§ **Exercise details**: Output, without alteration, the first line of the entries and each line after it, stopping with the line that contains "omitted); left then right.".

Items from a dataset
########
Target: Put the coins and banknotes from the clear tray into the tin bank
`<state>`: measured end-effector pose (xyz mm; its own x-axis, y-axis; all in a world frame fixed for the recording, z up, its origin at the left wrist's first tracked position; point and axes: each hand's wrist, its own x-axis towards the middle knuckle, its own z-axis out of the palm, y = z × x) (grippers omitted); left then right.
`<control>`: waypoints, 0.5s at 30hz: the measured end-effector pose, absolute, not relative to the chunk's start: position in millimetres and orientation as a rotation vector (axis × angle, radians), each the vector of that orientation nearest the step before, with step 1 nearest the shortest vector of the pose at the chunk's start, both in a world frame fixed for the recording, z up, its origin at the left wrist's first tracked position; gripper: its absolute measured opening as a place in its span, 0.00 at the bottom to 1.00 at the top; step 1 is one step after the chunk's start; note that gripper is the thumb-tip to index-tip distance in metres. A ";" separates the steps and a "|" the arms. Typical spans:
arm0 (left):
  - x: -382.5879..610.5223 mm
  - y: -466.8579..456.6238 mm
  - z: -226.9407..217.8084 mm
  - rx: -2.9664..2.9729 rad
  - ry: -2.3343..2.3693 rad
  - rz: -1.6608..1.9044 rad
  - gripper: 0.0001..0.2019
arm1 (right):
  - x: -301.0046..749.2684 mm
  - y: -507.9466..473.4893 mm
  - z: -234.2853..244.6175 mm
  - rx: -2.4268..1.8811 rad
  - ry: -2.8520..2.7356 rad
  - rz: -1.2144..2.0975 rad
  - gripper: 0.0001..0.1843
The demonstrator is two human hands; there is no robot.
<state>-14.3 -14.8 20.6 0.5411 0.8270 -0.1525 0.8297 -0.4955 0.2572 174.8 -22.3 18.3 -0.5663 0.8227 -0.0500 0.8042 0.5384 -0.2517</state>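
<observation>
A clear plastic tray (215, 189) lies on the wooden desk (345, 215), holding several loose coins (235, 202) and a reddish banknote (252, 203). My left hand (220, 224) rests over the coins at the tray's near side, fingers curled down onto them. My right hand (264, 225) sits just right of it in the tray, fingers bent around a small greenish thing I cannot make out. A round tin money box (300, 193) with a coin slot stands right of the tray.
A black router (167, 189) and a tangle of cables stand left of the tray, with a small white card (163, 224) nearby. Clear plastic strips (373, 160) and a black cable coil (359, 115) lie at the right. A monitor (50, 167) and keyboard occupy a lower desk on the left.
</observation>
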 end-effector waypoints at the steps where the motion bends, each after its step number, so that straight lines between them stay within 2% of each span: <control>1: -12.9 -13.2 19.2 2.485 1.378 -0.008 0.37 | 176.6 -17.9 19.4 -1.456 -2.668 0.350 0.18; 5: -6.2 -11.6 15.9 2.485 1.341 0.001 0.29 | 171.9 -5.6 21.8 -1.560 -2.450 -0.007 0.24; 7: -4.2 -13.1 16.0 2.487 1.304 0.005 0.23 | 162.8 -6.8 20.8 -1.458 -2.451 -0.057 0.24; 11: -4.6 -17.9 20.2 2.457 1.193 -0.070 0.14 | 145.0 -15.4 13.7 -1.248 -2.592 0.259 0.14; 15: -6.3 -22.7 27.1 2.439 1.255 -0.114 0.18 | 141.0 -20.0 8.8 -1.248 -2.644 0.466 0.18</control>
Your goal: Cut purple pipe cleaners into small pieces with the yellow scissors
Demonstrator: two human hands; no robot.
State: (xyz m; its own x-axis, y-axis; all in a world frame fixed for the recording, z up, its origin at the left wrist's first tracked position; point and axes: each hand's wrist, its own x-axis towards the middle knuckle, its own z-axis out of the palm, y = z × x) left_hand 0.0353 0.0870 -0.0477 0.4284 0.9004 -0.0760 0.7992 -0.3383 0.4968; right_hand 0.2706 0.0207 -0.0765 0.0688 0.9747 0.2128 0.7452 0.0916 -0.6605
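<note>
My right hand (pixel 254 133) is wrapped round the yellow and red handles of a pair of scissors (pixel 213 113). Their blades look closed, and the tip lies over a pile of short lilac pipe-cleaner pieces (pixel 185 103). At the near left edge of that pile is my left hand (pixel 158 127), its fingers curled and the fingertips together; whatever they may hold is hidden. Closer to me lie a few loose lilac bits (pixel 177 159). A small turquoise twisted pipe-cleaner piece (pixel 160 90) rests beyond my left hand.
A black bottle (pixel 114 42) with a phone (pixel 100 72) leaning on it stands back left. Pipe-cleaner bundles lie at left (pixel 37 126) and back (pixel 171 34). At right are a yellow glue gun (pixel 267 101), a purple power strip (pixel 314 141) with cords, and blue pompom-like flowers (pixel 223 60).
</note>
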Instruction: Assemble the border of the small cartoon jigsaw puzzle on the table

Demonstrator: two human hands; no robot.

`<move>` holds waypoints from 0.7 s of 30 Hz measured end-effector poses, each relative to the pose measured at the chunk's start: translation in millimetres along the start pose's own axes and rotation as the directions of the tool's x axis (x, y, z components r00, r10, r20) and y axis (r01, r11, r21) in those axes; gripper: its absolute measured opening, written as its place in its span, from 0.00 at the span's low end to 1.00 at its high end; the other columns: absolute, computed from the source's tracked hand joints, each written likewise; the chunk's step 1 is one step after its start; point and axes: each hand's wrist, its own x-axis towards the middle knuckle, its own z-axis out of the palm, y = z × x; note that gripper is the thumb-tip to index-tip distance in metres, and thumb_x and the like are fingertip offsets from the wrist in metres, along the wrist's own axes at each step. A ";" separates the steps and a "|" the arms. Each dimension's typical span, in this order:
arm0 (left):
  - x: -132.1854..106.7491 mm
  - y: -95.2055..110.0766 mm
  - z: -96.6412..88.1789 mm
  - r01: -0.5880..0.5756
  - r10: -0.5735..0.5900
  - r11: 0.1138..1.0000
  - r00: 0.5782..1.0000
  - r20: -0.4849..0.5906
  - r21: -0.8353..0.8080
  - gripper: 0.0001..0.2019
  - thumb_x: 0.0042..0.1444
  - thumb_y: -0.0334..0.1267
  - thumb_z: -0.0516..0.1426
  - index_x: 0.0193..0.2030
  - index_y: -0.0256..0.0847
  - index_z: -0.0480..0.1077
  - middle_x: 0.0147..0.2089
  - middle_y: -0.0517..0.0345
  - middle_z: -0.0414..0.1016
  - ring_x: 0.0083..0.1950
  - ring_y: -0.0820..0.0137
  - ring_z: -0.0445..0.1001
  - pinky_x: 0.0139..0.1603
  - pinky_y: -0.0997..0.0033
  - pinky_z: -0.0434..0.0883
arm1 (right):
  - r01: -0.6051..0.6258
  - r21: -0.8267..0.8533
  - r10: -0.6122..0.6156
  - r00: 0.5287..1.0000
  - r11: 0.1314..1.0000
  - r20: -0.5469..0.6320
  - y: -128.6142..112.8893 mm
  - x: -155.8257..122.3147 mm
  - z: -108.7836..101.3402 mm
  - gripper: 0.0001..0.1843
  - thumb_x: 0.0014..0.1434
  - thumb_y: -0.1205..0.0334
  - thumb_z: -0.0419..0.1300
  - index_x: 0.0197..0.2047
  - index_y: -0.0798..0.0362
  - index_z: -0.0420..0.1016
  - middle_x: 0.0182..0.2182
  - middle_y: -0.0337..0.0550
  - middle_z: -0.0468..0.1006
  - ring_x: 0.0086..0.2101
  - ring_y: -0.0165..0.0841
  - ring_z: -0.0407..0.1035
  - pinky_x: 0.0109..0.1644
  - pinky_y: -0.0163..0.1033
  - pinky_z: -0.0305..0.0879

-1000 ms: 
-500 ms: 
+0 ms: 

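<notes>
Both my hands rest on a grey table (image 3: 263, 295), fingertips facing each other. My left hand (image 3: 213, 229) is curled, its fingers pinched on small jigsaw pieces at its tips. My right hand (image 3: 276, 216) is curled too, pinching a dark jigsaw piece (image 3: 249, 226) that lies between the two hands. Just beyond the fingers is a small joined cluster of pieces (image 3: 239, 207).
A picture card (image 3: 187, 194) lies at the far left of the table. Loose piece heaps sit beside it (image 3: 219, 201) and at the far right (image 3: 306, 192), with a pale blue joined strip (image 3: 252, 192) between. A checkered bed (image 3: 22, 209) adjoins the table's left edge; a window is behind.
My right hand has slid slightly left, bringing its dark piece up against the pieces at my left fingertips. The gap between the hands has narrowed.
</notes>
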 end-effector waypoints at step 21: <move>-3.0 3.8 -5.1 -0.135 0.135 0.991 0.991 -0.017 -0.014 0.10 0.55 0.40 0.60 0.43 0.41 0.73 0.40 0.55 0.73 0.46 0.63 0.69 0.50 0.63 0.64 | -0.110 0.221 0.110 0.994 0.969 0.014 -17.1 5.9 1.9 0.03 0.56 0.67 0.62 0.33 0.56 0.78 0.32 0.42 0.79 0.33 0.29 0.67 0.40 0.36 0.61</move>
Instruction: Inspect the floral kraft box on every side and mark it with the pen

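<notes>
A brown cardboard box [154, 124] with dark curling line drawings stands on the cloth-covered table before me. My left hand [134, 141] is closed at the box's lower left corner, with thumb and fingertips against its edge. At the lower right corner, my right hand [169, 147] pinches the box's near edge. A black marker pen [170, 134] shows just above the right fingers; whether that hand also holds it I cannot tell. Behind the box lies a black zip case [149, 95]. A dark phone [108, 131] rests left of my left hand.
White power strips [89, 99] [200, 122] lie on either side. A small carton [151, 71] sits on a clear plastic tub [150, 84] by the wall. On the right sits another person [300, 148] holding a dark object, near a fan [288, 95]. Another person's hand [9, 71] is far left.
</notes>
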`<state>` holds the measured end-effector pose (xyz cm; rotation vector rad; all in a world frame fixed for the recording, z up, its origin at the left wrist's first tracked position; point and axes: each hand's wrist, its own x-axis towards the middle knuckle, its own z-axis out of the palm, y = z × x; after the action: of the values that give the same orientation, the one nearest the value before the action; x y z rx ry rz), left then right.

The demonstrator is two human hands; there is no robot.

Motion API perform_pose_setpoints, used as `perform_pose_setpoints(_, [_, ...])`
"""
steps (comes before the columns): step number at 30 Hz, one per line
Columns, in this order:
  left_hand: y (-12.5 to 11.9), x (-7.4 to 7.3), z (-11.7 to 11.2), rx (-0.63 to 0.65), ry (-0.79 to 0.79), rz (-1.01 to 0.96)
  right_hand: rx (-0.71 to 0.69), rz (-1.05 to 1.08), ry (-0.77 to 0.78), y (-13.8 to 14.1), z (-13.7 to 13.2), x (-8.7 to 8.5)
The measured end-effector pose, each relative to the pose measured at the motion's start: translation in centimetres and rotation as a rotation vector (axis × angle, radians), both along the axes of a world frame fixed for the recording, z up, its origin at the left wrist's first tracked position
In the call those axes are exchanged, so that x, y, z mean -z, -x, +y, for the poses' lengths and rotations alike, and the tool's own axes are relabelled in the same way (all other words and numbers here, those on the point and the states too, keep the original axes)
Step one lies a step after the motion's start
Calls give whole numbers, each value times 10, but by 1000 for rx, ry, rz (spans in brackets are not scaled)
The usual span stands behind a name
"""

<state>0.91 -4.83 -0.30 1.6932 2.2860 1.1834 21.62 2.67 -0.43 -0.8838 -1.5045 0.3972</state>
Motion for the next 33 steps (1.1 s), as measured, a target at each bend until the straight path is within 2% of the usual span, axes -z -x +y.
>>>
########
§ **Solution**:
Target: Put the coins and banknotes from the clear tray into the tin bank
`<state>`: measured end-effector pose (xyz mm; its own x-axis, y-axis; all in a world frame fixed for the recording, z up, its origin at the left wrist's first tracked position; point and axes: each hand's wrist, its own x-axis towards the middle knuckle, its own z-axis out of the palm, y = z × x) (grippers omitted); left then right.

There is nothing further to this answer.